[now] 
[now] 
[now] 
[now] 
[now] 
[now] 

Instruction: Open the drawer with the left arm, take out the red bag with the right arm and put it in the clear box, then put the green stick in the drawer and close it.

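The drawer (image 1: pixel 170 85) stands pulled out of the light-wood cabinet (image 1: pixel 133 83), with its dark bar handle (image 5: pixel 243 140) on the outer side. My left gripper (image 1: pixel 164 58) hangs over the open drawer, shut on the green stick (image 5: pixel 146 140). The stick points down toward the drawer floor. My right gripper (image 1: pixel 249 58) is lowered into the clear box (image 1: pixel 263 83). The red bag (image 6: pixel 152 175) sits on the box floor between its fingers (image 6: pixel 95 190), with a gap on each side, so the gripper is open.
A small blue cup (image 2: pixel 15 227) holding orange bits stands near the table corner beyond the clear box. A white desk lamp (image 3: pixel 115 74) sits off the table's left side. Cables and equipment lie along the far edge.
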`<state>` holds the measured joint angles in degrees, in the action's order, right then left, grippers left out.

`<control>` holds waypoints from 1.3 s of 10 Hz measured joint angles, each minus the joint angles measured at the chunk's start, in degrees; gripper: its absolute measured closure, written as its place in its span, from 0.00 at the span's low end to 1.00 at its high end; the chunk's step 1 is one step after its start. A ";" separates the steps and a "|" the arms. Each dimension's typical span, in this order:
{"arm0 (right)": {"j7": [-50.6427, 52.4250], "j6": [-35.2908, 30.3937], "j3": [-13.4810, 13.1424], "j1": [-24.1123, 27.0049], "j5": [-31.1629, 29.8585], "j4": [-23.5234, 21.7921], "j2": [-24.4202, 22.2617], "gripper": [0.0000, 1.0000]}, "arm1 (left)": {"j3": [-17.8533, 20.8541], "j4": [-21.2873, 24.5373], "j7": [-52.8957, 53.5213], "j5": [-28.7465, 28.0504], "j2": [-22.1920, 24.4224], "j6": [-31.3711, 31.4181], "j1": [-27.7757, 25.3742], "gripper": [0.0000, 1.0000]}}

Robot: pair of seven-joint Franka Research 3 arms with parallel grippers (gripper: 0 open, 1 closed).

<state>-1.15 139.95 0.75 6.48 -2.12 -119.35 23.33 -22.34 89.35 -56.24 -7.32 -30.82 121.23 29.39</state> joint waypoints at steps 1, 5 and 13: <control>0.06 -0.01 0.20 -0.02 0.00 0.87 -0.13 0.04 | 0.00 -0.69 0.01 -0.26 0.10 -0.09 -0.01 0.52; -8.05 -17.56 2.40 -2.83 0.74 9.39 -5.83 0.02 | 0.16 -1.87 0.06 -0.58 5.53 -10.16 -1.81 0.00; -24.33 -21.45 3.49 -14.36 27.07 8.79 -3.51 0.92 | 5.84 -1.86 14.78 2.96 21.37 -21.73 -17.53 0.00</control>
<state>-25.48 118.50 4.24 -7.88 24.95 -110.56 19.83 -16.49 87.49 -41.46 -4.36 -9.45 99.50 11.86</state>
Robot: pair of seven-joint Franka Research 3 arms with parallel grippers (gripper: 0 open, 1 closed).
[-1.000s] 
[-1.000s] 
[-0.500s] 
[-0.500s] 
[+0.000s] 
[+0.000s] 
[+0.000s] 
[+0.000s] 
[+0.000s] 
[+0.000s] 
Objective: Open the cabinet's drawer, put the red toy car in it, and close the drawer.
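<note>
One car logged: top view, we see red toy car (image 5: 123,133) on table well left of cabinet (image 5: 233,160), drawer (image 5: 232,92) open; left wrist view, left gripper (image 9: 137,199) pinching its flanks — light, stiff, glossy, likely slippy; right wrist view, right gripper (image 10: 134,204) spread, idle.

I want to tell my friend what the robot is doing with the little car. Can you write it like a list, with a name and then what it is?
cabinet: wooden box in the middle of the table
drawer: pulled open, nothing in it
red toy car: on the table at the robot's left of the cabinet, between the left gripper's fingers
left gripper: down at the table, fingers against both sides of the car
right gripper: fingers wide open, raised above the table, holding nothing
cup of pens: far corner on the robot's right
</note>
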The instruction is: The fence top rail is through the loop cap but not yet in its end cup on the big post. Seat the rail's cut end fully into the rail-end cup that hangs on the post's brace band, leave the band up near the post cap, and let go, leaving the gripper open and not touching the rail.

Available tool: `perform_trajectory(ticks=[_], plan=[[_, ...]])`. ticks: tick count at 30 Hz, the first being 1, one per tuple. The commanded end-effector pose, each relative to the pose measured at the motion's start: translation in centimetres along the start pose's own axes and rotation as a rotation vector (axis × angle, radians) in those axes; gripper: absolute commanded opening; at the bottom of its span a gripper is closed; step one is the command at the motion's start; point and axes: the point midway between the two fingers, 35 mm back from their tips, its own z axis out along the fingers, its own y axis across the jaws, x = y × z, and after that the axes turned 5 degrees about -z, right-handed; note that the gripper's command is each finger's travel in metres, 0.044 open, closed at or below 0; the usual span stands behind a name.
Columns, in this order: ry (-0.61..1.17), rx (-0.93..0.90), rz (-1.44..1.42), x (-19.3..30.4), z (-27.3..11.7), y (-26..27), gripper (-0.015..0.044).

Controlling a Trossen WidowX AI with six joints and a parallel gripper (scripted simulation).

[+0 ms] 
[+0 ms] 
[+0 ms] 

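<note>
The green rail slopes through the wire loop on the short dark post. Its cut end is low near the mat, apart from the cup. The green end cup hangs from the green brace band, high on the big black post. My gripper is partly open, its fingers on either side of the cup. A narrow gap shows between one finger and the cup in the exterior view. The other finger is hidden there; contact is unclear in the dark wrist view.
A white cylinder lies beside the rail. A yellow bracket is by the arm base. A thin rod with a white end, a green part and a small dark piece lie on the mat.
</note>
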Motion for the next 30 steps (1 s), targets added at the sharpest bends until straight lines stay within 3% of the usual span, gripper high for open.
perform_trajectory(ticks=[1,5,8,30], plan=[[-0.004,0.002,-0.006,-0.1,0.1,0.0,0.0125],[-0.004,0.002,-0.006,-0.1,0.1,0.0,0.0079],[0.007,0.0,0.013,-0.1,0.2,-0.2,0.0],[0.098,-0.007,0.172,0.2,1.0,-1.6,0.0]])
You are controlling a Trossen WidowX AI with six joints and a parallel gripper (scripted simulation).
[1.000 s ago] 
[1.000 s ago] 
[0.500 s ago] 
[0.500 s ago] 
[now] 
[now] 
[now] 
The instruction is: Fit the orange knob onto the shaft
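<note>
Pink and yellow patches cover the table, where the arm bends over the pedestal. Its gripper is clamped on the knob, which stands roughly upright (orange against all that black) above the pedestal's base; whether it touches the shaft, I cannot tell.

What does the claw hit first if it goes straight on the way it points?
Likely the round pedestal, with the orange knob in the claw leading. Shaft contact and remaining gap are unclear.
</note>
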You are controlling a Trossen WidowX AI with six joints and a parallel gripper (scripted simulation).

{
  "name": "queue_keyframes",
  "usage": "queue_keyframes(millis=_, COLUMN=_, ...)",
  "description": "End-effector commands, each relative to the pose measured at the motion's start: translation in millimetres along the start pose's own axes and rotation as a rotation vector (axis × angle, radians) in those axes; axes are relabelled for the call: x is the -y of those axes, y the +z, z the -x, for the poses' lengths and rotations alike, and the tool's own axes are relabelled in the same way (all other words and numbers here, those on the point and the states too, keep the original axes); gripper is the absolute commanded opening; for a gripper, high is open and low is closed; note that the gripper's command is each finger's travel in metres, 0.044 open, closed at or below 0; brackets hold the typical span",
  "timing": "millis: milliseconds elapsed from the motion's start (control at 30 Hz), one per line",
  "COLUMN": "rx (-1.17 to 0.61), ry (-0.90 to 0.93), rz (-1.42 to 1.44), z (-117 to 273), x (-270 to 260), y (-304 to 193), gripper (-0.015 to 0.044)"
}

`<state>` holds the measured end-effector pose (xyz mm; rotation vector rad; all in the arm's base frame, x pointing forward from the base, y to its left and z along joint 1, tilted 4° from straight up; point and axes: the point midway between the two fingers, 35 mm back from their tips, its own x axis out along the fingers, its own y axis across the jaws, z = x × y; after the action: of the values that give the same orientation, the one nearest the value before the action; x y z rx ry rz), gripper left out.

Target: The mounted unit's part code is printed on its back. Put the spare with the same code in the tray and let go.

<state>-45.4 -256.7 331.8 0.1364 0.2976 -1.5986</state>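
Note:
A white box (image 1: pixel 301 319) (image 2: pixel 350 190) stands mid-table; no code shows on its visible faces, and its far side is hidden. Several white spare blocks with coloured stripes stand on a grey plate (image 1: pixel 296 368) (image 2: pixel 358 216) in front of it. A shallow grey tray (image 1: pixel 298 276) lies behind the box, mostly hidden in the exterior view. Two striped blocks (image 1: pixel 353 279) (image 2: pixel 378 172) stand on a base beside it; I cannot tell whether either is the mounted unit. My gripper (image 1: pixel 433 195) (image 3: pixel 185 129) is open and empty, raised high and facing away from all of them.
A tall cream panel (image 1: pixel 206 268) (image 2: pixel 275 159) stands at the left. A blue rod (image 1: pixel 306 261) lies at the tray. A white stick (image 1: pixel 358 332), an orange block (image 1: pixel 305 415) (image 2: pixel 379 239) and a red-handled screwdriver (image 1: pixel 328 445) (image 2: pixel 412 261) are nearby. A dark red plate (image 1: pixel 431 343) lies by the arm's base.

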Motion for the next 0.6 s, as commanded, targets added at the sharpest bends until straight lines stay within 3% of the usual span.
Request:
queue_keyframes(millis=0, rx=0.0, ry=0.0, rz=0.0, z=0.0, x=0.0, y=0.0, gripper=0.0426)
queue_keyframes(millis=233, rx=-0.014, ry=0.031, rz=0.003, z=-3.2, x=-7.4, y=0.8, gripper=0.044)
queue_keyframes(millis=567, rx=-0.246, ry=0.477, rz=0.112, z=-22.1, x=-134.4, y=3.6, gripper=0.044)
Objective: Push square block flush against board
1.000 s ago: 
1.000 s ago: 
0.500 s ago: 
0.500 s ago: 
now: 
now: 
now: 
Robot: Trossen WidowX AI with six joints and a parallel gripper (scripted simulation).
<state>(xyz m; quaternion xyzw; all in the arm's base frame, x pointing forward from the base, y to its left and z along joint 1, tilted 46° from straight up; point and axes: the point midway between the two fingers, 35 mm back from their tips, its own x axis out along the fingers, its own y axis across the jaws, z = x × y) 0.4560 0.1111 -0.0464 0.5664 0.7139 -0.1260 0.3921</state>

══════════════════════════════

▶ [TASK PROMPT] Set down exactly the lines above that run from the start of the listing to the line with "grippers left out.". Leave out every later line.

▶ [ANSWER SECTION]
[now] 
[now] 
[now] 
[now] 
[now] 
[now] 

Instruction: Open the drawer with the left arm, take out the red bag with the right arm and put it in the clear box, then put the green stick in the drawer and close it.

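The drawer (image 1: pixel 170 85) stands pulled out of the light-wood cabinet (image 1: pixel 133 83), with its dark bar handle (image 5: pixel 243 140) on the outer side. My left gripper (image 1: pixel 164 58) hangs over the open drawer, shut on the green stick (image 5: pixel 146 140). The stick points down toward the drawer floor. My right gripper (image 1: pixel 249 58) is lowered into the clear box (image 1: pixel 263 83). The red bag (image 6: pixel 152 175) sits on the box floor between its fingers (image 6: pixel 95 190), with a gap on each side, so the gripper is open.
A small blue cup (image 2: pixel 15 227) holding orange bits stands near the table corner beyond the clear box. A white desk lamp (image 3: pixel 115 74) sits off the table's left side. Cables and equipment lie along the far edge.
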`<state>` holds the measured joint angles in degrees, in the action's order, right then left, grippers left out.

That finishes the output for this exercise.